---------- SOURCE INFORMATION

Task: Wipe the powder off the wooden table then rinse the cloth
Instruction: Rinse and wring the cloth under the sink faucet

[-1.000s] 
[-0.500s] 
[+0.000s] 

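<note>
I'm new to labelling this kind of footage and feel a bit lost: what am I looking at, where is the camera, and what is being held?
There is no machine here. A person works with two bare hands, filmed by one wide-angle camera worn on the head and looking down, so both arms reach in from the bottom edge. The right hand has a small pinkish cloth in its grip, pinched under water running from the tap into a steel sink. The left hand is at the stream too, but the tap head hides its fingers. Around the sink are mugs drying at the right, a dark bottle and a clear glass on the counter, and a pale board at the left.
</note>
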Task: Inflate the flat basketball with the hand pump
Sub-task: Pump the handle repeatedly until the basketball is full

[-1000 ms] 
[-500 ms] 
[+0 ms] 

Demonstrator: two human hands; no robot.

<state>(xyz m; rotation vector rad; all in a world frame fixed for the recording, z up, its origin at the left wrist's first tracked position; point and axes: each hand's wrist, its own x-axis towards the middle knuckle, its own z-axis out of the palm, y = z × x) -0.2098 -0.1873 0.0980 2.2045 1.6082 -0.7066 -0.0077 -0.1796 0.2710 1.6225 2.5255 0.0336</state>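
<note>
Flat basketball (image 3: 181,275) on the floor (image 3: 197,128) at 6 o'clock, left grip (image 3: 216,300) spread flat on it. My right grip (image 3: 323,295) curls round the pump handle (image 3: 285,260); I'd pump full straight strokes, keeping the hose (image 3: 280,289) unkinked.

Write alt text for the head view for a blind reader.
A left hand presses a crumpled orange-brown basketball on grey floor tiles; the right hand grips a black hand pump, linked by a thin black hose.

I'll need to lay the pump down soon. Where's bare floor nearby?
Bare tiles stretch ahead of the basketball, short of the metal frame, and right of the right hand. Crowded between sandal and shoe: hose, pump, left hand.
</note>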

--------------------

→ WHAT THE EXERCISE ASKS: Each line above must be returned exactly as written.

→ ANSWER BOX:
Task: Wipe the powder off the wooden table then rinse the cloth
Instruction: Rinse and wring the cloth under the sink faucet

[-1.000s] 
[-0.500s] 
[+0.000s] 

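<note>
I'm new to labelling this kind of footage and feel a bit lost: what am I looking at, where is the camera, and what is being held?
There is no machine here. A person works with two bare hands, filmed by one wide-angle camera worn on the head and looking down, so both arms reach in from the bottom edge. The right hand has a small pinkish cloth in its grip, pinched under water running from the tap into a steel sink. The left hand is at the stream too, but the tap head hides its fingers. Around the sink are mugs drying at the right, a dark bottle and a clear glass on the counter, and a pale board at the left.
</note>
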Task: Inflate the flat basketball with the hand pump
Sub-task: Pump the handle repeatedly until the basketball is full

[-1000 ms] 
[-500 ms] 
[+0 ms] 

Demonstrator: two human hands; no robot.

<state>(xyz m; rotation vector rad; all in a world frame fixed for the recording, z up, its origin at the left wrist's first tracked position; point and axes: each hand's wrist, its own x-axis towards the middle knuckle, its own z-axis out of the palm, y = z × x) -0.2098 -0.1873 0.0980 2.2045 1.6082 -0.7066 -0.0077 -0.1796 0.2710 1.6225 2.5255 0.0336</state>
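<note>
Flat basketball (image 3: 181,275) on the floor (image 3: 197,128) at 6 o'clock, left grip (image 3: 216,300) spread flat on it. My right grip (image 3: 323,295) curls round the pump handle (image 3: 285,260); I'd pump full straight strokes, keeping the hose (image 3: 280,289) unkinked.

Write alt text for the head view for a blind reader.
A left hand presses a crumpled orange-brown basketball on grey floor tiles; the right hand grips a black hand pump, linked by a thin black hose.

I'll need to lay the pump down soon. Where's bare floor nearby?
Bare tiles stretch ahead of the basketball, short of the metal frame, and right of the right hand. Crowded between sandal and shoe: hose, pump, left hand.
</note>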

The answer was written out completely.